§ Your goal: Please keep to the lines below from the one with "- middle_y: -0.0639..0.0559" through the one with "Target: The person", and restate them word for word, ends included.

§ Data provided:
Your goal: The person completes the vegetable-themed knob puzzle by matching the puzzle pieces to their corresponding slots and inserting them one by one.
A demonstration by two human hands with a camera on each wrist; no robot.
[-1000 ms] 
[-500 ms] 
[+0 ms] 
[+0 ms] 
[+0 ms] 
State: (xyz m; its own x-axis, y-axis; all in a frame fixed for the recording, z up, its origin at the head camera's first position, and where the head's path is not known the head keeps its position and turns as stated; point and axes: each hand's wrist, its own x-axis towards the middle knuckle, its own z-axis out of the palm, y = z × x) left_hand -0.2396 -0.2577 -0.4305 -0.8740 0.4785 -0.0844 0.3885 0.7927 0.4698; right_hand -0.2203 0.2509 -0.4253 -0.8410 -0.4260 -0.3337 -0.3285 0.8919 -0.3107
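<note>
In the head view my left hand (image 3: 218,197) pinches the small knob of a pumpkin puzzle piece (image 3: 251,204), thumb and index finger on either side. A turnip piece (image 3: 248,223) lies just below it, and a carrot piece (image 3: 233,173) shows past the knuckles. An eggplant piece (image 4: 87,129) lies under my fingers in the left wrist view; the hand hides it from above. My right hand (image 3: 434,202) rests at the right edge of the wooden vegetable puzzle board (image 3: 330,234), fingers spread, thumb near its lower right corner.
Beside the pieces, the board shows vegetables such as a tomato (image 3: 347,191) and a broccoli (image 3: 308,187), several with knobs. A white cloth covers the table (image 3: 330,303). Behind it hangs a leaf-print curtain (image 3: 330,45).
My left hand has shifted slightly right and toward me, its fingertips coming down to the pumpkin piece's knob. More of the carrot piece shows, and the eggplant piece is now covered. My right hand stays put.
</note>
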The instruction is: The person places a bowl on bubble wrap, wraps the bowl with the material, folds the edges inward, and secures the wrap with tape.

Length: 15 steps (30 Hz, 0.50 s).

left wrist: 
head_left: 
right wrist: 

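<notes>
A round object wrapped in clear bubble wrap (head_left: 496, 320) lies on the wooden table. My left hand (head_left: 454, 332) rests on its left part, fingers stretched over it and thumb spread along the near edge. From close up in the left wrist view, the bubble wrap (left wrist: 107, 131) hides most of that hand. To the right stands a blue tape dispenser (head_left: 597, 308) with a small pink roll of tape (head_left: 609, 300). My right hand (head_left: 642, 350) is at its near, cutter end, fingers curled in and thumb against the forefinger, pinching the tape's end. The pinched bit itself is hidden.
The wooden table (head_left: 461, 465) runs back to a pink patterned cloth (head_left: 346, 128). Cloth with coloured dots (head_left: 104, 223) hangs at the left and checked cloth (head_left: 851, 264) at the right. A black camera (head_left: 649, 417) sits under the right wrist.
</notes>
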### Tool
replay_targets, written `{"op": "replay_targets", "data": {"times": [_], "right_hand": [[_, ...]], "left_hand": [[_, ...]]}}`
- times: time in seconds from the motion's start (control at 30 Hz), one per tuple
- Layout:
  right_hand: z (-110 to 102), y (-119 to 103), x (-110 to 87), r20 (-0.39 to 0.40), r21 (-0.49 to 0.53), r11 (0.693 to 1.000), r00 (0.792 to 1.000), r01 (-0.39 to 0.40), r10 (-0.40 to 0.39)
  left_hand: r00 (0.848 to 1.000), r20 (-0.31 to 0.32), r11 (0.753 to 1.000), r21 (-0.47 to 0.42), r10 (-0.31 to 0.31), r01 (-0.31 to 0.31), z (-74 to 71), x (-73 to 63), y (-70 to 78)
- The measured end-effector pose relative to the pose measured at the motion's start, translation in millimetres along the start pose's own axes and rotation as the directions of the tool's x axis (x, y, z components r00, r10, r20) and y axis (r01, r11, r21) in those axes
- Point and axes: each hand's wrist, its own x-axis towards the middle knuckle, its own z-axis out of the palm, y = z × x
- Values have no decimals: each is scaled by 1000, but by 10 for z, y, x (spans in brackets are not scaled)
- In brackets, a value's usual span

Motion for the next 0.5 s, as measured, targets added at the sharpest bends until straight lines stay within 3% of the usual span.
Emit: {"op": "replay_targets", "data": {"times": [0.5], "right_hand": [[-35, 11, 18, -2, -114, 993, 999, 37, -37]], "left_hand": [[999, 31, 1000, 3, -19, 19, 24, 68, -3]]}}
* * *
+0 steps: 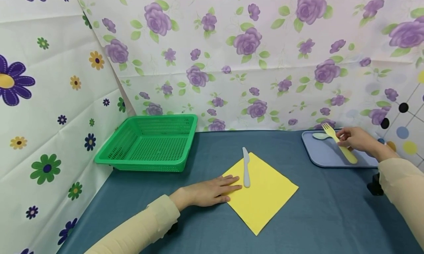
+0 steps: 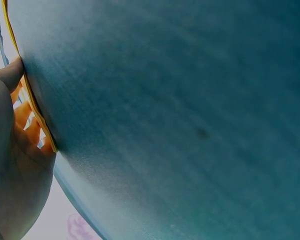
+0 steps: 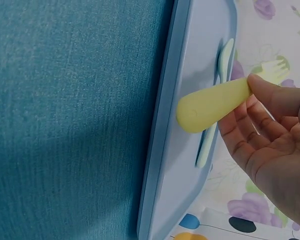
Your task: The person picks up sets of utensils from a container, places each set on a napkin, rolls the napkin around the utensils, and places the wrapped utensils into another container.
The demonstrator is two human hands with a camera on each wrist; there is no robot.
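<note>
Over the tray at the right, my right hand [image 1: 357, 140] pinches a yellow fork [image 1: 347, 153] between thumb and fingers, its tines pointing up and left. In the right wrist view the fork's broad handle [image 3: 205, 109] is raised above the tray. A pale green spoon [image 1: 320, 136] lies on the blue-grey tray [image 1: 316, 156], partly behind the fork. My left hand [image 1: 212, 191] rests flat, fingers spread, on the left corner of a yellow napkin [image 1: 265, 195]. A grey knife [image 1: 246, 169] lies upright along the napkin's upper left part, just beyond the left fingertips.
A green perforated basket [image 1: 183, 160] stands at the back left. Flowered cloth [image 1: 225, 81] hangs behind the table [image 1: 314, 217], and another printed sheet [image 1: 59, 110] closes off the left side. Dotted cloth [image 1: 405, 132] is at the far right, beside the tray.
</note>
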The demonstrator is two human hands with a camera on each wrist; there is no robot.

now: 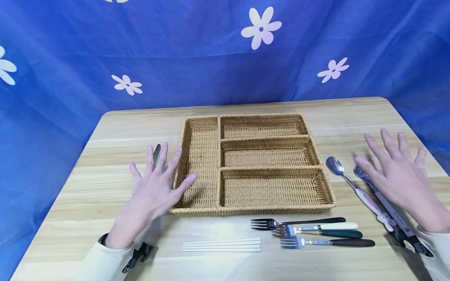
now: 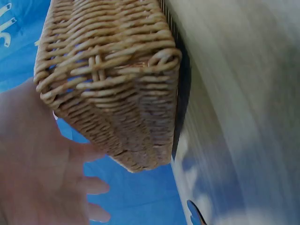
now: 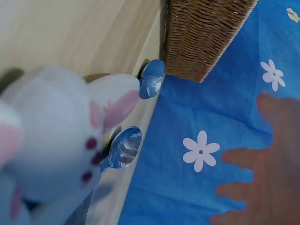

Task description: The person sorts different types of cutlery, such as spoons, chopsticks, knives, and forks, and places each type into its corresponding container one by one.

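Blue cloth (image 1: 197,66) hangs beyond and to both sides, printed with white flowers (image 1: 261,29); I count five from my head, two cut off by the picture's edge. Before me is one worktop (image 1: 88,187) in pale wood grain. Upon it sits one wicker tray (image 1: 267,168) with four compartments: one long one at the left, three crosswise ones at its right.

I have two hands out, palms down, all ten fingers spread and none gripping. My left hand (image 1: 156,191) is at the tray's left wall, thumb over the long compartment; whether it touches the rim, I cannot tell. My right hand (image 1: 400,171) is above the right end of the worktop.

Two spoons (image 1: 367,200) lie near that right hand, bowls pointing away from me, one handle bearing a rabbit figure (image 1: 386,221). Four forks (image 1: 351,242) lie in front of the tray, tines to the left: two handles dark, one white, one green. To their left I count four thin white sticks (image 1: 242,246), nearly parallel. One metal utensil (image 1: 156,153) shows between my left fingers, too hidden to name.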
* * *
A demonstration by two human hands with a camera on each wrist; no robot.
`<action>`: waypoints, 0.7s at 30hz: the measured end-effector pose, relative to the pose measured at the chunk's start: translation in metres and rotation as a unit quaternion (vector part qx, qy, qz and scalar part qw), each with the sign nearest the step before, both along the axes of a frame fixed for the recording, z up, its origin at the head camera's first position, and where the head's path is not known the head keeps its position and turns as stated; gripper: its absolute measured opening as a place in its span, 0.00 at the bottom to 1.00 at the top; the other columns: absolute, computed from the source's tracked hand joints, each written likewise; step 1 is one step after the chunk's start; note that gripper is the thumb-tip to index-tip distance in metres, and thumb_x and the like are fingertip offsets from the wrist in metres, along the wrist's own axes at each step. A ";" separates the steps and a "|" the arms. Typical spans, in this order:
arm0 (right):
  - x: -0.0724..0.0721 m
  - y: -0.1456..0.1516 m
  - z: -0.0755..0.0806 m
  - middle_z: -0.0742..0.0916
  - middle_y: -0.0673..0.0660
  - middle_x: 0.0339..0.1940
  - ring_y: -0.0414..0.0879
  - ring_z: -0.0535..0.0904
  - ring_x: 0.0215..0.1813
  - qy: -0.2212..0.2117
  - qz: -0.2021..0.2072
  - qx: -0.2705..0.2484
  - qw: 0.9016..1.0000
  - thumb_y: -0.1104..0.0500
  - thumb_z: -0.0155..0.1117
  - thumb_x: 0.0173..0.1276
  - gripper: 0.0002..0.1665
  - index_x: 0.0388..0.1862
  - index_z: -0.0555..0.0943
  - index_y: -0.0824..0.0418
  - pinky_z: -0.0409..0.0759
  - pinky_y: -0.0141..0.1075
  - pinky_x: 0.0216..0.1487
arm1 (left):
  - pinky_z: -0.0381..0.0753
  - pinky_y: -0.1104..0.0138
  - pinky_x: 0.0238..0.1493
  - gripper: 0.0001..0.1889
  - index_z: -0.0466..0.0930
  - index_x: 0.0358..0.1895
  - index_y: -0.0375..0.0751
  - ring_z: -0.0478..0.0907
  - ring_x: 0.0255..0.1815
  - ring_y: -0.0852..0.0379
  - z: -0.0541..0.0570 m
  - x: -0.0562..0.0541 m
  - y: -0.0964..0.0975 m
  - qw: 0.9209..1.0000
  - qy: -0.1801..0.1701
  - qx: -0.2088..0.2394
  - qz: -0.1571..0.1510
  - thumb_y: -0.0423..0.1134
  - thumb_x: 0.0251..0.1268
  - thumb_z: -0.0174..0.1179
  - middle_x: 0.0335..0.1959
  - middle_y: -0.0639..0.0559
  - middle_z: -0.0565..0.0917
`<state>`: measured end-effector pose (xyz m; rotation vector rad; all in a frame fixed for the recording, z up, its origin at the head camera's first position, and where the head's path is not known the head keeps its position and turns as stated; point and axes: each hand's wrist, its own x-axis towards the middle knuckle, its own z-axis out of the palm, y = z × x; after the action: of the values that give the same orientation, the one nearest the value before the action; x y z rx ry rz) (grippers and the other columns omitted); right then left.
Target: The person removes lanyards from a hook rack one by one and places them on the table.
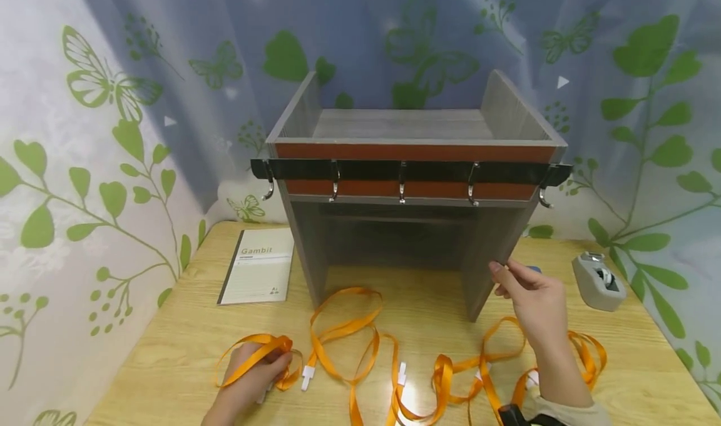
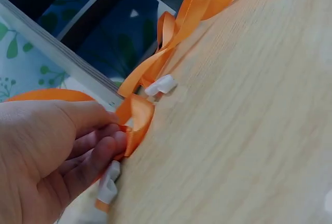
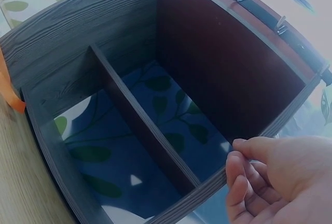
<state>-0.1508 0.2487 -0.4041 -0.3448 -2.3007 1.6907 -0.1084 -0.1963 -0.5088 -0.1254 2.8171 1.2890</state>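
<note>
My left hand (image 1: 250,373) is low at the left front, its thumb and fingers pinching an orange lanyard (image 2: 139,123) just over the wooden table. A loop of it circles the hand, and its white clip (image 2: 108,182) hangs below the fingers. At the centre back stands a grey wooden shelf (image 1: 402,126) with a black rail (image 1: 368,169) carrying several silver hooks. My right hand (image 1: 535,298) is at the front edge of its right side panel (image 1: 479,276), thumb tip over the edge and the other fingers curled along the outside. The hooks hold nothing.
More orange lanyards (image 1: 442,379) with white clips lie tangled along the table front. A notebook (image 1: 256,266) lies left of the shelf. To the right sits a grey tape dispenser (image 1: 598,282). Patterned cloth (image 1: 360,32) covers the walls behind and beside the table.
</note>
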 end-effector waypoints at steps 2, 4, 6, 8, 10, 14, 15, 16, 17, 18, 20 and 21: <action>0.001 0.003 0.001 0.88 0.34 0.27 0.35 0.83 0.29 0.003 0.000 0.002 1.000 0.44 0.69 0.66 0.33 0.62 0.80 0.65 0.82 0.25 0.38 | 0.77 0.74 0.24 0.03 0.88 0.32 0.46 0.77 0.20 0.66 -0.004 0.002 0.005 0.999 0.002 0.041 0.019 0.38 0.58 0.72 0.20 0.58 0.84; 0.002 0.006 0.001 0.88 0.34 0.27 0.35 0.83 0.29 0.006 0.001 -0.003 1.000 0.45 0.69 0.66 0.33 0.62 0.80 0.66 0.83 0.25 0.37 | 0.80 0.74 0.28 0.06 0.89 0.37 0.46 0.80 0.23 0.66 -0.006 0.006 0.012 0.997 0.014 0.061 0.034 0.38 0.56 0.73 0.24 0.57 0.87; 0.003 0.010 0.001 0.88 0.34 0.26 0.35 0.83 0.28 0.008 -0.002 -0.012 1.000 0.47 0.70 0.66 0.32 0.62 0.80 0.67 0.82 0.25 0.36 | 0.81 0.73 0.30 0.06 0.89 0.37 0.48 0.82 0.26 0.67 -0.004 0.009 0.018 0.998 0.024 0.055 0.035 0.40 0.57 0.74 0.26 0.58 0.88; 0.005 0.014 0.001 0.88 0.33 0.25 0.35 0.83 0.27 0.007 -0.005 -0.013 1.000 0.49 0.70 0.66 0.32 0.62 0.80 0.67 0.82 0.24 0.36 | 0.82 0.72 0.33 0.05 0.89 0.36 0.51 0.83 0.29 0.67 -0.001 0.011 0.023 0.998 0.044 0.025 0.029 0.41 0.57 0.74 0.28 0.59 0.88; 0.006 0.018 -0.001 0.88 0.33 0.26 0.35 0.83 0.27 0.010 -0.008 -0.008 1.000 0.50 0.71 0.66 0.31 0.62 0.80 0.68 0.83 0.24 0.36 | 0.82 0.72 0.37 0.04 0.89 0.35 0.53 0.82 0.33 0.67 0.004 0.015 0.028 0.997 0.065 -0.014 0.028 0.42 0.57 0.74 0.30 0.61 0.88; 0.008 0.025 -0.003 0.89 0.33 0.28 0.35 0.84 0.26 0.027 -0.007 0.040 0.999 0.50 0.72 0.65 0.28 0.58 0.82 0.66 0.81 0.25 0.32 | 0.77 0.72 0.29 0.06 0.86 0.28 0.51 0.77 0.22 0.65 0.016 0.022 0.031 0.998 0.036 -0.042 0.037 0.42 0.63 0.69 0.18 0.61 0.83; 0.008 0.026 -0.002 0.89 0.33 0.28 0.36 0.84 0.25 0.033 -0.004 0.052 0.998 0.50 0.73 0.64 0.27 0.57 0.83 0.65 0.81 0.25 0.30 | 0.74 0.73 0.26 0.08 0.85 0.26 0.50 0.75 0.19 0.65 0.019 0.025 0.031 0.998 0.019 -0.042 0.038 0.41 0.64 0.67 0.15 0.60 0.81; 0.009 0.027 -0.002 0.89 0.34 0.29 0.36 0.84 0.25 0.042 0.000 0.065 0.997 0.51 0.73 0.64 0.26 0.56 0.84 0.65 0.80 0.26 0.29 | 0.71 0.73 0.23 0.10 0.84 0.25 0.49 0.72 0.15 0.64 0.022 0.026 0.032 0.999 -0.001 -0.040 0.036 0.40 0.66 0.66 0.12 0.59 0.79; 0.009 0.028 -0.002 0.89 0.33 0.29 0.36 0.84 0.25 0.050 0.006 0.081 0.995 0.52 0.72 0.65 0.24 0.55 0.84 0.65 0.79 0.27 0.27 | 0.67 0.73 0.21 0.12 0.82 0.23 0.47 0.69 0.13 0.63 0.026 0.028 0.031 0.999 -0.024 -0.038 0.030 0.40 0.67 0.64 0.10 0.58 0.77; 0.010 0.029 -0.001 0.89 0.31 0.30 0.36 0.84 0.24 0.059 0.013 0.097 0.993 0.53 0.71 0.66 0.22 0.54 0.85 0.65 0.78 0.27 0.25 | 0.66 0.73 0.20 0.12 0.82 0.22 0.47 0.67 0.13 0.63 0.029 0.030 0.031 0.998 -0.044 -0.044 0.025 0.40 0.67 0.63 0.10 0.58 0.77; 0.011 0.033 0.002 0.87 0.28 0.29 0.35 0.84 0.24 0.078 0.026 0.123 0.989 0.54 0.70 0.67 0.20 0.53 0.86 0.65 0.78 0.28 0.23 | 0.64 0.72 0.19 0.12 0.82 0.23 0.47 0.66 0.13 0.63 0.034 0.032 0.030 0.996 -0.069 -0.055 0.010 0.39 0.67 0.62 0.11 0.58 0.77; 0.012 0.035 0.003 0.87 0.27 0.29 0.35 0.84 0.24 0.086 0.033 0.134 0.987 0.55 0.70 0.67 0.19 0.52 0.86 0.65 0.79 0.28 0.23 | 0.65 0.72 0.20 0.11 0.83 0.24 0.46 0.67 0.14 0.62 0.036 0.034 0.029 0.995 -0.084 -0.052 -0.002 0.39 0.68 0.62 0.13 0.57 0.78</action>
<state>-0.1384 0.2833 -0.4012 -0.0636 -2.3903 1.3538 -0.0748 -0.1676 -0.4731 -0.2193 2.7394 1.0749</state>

§ Answer for the task:
  - middle_y: -0.0639..0.0559
  - middle_z: -0.0565..0.0917
`<state>`: measured end-effector pose (xyz m; rotation vector rad; all in a frame fixed for the recording, z up, its origin at the head camera's first position, and where the head's path is not known the head keeps its position and turns as stated; point and axes: each hand's wrist, its own x-axis towards the middle knuckle, its own z-axis out of the palm, y = z × x; after the action: of the values that give the same orientation, the one nearest the value before the action; x y z rx ry rz) (grippers and the other columns omitted); right then left.
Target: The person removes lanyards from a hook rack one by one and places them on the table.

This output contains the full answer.